For you planners out there, did you make any New Years Resolutions or goals? If so, would you like to share what they were?

Just curious. 🙂


----------



## Phil (Dec 27, 2010)

Basically copy and pasting another post I already made:

Not resolutions exactly because setting a date for your starting off point instead of when you're good and ready is an easy way to fail whatever it is you're trying to do. With that said, here are some things I'm hoping to do this year:

1. Take learning guitar seriously.

I've been playing guitar for 15 years, but only playing, noodling around, never learning. I still don't know any scales or the names of half the chords even, so I want to take learning it seriously for once, learn some music theory while I'm at it.

2. Take physical fitness seriously.

There's going to be a running theme here, the things I do I never do seriously. There's a boxing place that's opened up near me that I want to join, previously the closest one was about an hour away. There's also an amateur wrestling place that's within driving distance of me, which is also something I've always wanted to try.
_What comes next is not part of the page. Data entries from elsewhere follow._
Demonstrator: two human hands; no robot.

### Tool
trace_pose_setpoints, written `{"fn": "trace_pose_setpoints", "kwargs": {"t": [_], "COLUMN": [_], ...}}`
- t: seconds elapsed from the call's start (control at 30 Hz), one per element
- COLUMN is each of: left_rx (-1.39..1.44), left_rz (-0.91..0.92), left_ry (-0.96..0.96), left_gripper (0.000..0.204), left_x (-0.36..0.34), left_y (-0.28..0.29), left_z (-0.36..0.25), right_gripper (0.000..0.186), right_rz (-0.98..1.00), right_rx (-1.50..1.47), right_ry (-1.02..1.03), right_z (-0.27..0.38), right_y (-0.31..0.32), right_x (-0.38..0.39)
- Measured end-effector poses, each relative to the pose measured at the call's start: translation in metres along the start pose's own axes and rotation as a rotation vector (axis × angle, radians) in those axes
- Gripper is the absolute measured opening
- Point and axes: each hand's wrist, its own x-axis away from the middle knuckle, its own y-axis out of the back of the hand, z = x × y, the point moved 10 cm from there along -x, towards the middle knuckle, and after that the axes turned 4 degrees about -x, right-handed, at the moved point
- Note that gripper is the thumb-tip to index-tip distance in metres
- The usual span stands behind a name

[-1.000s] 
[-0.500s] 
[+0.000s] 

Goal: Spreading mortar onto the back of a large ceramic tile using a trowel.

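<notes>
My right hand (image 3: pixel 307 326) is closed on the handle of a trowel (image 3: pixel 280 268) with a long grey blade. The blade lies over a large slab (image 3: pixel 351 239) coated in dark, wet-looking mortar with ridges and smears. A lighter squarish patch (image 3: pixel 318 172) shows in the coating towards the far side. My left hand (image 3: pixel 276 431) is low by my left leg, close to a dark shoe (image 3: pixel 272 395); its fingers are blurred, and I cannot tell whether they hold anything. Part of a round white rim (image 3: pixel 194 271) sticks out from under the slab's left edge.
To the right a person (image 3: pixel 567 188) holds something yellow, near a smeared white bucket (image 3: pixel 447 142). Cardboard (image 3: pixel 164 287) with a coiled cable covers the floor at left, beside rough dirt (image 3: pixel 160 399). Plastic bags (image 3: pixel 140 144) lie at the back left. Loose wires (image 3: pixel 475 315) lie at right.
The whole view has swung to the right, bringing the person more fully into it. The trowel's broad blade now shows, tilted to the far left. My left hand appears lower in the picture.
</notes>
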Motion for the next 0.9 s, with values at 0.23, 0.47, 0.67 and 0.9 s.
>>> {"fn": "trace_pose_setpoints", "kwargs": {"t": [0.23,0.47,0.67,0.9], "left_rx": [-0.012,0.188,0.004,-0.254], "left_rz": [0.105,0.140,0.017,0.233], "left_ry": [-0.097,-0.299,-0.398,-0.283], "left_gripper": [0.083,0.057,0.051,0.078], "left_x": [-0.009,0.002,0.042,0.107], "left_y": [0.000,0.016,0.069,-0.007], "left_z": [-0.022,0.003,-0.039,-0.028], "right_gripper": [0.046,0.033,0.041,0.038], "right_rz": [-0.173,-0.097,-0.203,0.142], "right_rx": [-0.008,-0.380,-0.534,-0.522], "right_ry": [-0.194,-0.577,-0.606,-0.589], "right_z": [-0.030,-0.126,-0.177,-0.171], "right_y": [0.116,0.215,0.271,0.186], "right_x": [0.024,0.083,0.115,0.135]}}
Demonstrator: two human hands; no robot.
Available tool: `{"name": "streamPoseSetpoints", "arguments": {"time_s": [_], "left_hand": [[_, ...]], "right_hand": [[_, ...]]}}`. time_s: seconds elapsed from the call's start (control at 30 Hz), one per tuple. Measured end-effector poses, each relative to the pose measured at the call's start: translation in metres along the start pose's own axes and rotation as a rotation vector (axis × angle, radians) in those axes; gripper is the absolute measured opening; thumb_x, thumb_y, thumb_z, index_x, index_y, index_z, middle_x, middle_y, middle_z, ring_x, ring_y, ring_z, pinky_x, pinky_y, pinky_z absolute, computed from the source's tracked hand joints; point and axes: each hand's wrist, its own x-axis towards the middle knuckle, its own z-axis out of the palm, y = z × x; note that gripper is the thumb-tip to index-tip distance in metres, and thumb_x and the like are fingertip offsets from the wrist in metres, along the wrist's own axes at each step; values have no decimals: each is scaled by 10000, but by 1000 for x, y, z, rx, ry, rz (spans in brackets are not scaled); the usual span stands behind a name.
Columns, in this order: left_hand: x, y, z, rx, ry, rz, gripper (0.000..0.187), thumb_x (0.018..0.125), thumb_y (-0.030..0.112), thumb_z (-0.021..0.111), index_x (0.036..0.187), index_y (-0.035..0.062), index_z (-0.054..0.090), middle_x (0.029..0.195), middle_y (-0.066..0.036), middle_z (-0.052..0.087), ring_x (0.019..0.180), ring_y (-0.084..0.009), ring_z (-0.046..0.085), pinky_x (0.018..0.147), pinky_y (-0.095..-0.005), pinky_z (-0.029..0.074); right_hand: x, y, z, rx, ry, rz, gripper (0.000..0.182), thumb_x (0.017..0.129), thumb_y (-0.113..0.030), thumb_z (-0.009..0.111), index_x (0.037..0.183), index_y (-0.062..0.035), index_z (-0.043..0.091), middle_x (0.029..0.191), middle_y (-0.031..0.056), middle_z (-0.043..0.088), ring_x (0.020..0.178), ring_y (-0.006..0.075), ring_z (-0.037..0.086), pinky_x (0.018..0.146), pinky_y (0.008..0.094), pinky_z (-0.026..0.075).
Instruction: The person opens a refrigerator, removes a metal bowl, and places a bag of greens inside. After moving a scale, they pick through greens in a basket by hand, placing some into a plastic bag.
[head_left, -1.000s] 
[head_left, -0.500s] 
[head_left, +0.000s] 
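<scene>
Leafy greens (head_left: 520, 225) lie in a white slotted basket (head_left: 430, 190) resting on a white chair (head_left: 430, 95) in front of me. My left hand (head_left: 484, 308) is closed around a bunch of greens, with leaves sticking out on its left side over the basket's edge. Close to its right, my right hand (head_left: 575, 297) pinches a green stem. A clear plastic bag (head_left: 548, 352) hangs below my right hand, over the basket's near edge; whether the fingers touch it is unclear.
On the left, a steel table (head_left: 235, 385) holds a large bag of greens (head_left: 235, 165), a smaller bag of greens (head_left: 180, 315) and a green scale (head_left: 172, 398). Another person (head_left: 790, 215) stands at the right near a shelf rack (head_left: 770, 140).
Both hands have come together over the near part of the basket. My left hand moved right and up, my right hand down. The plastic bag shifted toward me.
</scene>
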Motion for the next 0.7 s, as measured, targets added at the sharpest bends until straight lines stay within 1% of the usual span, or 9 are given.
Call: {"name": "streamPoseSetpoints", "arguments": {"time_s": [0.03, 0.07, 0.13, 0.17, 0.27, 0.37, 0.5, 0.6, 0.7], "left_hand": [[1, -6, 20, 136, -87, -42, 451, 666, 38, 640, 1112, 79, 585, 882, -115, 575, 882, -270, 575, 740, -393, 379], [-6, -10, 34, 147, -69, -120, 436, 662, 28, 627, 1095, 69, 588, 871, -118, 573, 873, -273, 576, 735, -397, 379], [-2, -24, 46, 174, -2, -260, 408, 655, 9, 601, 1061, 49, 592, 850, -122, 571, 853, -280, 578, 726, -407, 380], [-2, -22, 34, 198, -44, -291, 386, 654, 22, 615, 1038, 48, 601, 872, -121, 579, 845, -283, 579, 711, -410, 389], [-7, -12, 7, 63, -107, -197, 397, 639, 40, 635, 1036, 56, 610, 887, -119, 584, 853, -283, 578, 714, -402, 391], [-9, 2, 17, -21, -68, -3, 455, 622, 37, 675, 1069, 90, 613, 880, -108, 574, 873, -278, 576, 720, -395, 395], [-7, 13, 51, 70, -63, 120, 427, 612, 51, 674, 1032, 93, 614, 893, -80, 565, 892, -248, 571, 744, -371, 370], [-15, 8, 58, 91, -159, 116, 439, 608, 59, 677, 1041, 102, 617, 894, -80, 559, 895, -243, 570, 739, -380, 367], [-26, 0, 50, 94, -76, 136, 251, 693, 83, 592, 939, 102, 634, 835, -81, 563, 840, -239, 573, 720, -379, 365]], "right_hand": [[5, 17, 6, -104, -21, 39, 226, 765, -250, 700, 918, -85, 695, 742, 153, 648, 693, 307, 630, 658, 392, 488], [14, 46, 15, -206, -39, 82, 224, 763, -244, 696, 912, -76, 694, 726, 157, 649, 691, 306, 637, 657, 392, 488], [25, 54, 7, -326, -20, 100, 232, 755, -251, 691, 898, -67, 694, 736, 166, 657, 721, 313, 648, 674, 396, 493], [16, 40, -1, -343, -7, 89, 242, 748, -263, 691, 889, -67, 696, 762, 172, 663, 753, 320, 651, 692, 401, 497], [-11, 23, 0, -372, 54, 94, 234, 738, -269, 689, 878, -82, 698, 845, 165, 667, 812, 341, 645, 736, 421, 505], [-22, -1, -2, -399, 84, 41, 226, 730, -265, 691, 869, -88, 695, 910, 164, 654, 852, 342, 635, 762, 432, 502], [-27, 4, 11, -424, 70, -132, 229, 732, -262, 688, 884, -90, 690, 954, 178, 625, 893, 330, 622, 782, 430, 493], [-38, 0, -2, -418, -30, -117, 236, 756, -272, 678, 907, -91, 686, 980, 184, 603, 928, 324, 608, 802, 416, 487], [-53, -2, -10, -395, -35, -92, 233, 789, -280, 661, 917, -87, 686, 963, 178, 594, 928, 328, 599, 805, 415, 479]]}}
I need some things I need to get out of the way physically first, but once they're gone I want to commit myself to those two practices.

3. I want to work out and get some muscle on my ass. Despite being a big dude I have a super flat ass. Like cardboard. Momma says I gots my Daddy's ass.


----------



## Sophi (Mar 19, 2013)

@Phil very nice! I hope you can be successful. I'm pretty determined to get physically fit this year, as well. I can't explain it, but I feel different this year. Like I can actually succeed. It must be because last year was such a trial, I feel more able to stick to my guns this time. 🙂


----------



## Phil (Dec 27, 2010)

Sophi said:


> @Phil very nice! I hope you can be successful. I'm pretty determined to get physically fit this year, as well. I can't explain it, but I feel different this year. Like I can actually succeed. It must be because last year was such a trial, I feel more able to stick to my guns this time. &#55357;&#56898;


That's how I feel too! I don't know how to explain it. Just feels different this year, for the first time ever. God speed, let's kill it roud:


----------



## Crowbo (Jul 9, 2017)

Nope, cause I'd be setting myself up for disappointment if I did. I do have a lot of goals for this year though.


----------



## isabellamor (Jan 9, 2020)

No, because I just let everything happen now. 
I am working on being a better version of myself today and that's it. No pressure just trying to live my life to the fullest.


----------



## jcal (Oct 31, 2013)

Nope... I'm just shy of 64 and never have. There's absolutely nothing special about a number changing on a calendar... If you need/want to make changes in your life, just do it... whenever.


----------



## Surreal Snake (Nov 17, 2009)

No never have


----------



## Bunniculla (Jul 17, 2017)

No. I’m too tired these days to make any plans and stick with them. Just taking it one step at a time.


----------



## Coburn (Sep 3, 2010)

Haha, I seem to be the odd man out on here.

I set a variety of New Years Resolutions. 

Some physical ones: handstand, splits, backflip.

Some mental ones: improve my Japanese, improve my concepting skills, find ways to grow myself as a leader in all aspects of my life.

It's becoming more important to me to be able to lead and help others.


----------



## TrueorFalse248 (Dec 16, 2019)

New Years Resolutions- Target: Research more into personalities and the brain, to learn all there is to know about the different personality types.


----------